Monday, April 8, 2024

Akahoshi Ramen

-Grubbing in Chicago  
Next Level Ramen in Logan Square 

As we continue to get caught up with all of the worthy openings from last year it’s time to check out one of 2023's best. I know I’m a little late to the party but it’s just getting going at Akahoshi Ramen on California just south of Fullerton. It’s story started when owner / ramen head Mike Satinover went to Japan to study abroad while in college at University of Wisconsin. While he was in Japan he developed a deep love for the local ramen culture that he brought back with him. At that time there wasn’t a lot ramen spots in Chicagoland and those that we did have didn’t satisfy like the bowls in Japan did. So he went to work and started making his own ramen and he documented most of it on Reddit where he has a cult following who know him as u/Ramen_Lord. Mike spent years on end experimenting with ramen in all of its various forms and if you go back and look at some of those Reddit posts you’ll see why I used the word experiment to describe what he was doing. Reading some of his posts is like trying to read a lab report of a scientific experiment from NASA.

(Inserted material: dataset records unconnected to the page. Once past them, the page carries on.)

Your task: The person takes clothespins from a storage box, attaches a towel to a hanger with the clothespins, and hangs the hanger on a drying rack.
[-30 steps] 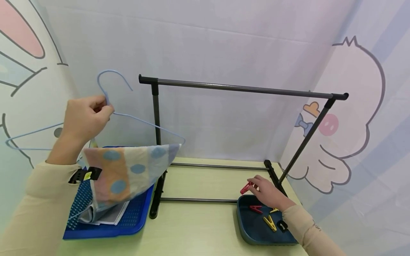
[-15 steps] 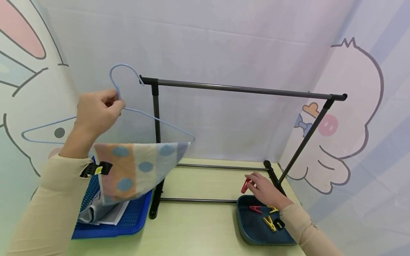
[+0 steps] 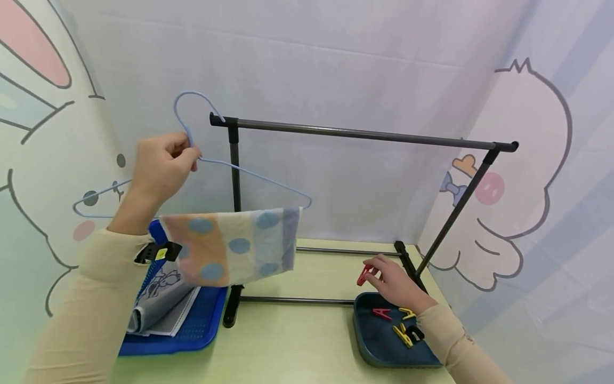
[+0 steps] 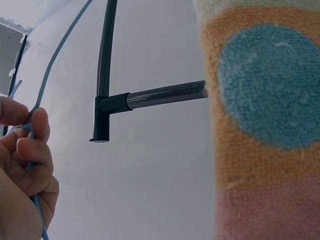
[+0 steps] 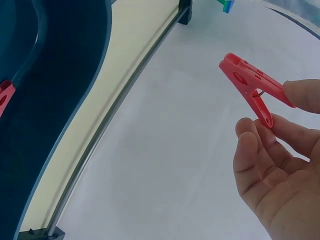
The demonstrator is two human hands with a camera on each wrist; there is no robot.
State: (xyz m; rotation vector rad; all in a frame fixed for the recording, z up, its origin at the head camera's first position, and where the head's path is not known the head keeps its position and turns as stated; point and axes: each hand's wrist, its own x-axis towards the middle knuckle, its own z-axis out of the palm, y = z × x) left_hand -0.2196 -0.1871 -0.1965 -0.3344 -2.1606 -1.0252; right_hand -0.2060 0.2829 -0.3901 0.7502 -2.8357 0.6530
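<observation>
I find the light blue hanger [image 3: 254, 173] in the air at the left end of the rack bar [image 3: 364, 134], above the table [image 3: 288, 346]; its long axis goes left to right, nearly level, roughly along the bar. What counts most, I judge, is the hook against this bar: in the head view the hook tip overlaps the bar's left end, but I cannot tell if the 2 touch. The left hand [image 3: 165, 162] is nearer to there, its fingers pinching the wire just below the hook. The dotted cloth [image 3: 235, 248] hangs over the lower wire, toward its right corner. The right hand [image 3: 390, 280] pinches 1 red clip [image 3: 364, 275] by its handles, above the far rim of the dark bin [image 3: 365, 341], near the table's right edge. The blue basket [image 3: 211, 325] stands toward the left side. Compared with 1.0 s ago, the hanger has moved to the right and the cloth hangs straighter, while the right hand is almost at the same place.
</observation>
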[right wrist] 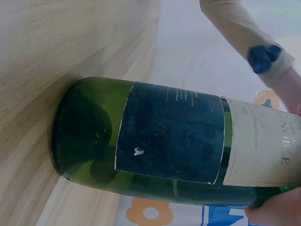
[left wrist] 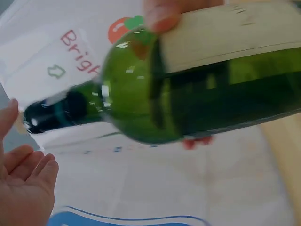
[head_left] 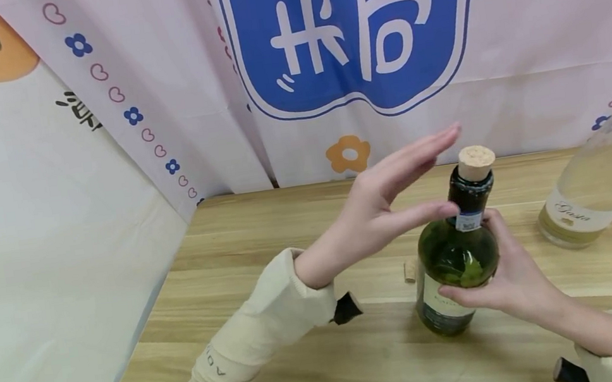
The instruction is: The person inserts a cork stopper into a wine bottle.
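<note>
A green wine bottle (head_left: pixel 457 255) stands on the wooden table with a pale cork (head_left: pixel 477 162) in its mouth, part of the cork showing above the rim. My right hand (head_left: pixel 508 274) grips the bottle around its body, thumb across the front near the label. Beside the bottle's neck is my left hand (head_left: pixel 392 196), its fingers extended and the thumb apart from them. In the left wrist view the left hand (left wrist: pixel 28 183) has loosely bent fingers near the bottle mouth and grasps nothing. The right wrist view shows the bottle's base (right wrist: pixel 70 132) on the tabletop.
A clear bottle (head_left: pixel 588 201) with a white label stands at the right. A small cork (head_left: pixel 410 271) lies on the table (head_left: pixel 230 226) just left of the green bottle. Behind the table hangs a printed cloth (head_left: pixel 299 134).
</note>
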Demonstrator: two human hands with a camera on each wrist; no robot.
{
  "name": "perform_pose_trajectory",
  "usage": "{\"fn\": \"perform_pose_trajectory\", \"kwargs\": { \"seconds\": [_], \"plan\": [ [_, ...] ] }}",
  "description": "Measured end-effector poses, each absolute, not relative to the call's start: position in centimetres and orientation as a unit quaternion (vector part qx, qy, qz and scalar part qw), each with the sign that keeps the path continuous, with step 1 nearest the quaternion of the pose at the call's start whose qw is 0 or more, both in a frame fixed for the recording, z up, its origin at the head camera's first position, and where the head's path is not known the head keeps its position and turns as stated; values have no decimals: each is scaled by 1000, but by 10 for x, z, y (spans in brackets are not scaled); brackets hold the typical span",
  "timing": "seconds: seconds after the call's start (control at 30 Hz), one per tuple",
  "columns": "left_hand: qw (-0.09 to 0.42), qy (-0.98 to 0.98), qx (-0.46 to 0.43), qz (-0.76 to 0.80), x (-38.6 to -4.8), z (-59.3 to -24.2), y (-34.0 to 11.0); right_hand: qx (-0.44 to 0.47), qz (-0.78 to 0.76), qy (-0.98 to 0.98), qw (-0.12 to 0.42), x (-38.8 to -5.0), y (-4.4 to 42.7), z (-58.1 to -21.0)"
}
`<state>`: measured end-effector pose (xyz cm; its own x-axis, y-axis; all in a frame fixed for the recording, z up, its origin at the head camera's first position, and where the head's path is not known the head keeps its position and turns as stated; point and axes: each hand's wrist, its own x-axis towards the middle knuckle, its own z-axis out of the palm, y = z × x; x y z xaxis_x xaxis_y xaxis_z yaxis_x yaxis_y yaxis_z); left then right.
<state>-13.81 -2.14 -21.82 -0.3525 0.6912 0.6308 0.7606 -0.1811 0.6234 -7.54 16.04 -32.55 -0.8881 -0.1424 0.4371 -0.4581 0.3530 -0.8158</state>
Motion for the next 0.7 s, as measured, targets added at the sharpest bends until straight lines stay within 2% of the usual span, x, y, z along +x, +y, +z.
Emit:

Recently Opened in Logan Square

As Mike grew more confident in his product he began to do pop-ups that would sell out within minutes if not seconds of the tickets going on sale. In doing so Mike became an underground legend of sorts and with that the demands for a brick and mortar were met with the opening of Akahoshi Ramen at the end of November. To call this a passion project just doesn’t cut it. This is a story of kodawari in the form of a Ramenya. Mike has spent a large chunk of his life on the never ending quest of perfecting his craft and with that comes one of Chicago’s best restaurant openings last year. It’s also one of the most hyped - reservations go quick when released online and there’s always people lining up before they open. I live near there so I’ve been able to walk over and hop in line. My first visit came back in December when I arrived at 4:50p to a line of people 33 deep (they open at 5p). I was inside by 5:10p and put my name down upon being told I would get a text within an hour or so which is how it went down. I returned and was quickly seated in a slick and clean space with zero trace of appropriation.

a peek inside 

It seems like everything from the spacing to the lighting to the eye catching open kitchen setup was given much consideration. The menu is small with a selection of four different styles of ramen ranging from shoyu to a soupless Aburasoba selection. With my first visit being the first time I ever got try Mike’s ramen I decided to go with the namesake bowl. The Akahoshi Miso is described as a “blend of misos, homemade crinkly Sapporo-style noodles, and plenty of lard topped with beansprouts, green onions, menma bamboo shoots, pork chashu.” It’s the style of ramen Mike fell in love with while studying abroad in Sapporo, the capital of Hokkaido is where miso ramen first originated. I added an Ajitama egg (soft boiled) and a side of white rice which I used to finish off the broth. Every component of this bowl was given preferential treatment from the creamy and extremely flavorful broth to the wholesome made in-house noodles and masterfully seared Chashu (Japanese braised pork belly). I knew it was going to be good but I didn’t know was just how good a bowl of miso ramen can be. It can be tough for places to meet the hype when it’s as big as this but I can’t go against the grain on this one - it was some of the best ramen I’ve ever had, as good as many of the bowls I had in Japan.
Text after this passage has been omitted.